WORK TO BE COMPLETED. Lines from the top of the listing down to the one with "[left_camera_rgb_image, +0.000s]", inclusive, are to be copied exactly.

THE DATA.
-.-.-
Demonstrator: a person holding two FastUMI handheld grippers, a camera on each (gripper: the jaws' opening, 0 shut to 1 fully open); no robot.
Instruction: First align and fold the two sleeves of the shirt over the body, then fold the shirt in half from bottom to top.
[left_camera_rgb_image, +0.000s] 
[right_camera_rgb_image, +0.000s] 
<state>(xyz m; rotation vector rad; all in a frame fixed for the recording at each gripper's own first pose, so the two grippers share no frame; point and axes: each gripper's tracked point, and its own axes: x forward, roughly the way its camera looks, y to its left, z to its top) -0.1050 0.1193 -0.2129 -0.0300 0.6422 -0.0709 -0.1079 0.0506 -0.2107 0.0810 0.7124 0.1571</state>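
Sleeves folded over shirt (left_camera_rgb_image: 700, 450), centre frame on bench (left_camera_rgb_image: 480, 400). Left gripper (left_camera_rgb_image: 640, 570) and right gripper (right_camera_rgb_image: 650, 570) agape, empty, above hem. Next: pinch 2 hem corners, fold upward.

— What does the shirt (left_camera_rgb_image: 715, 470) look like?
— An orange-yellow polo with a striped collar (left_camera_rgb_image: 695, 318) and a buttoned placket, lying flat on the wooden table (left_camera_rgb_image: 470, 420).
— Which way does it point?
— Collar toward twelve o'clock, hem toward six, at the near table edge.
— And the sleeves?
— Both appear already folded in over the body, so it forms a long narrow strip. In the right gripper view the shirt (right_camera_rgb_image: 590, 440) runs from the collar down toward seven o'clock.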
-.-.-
EXPECTED ANSWER.
Demonstrator: a person holding two FastUMI handheld grippers, a camera on each (gripper: the jaws' opening, 0 shut to 1 fully open); no robot.
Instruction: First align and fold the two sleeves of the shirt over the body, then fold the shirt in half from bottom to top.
[left_camera_rgb_image, +0.000s] 

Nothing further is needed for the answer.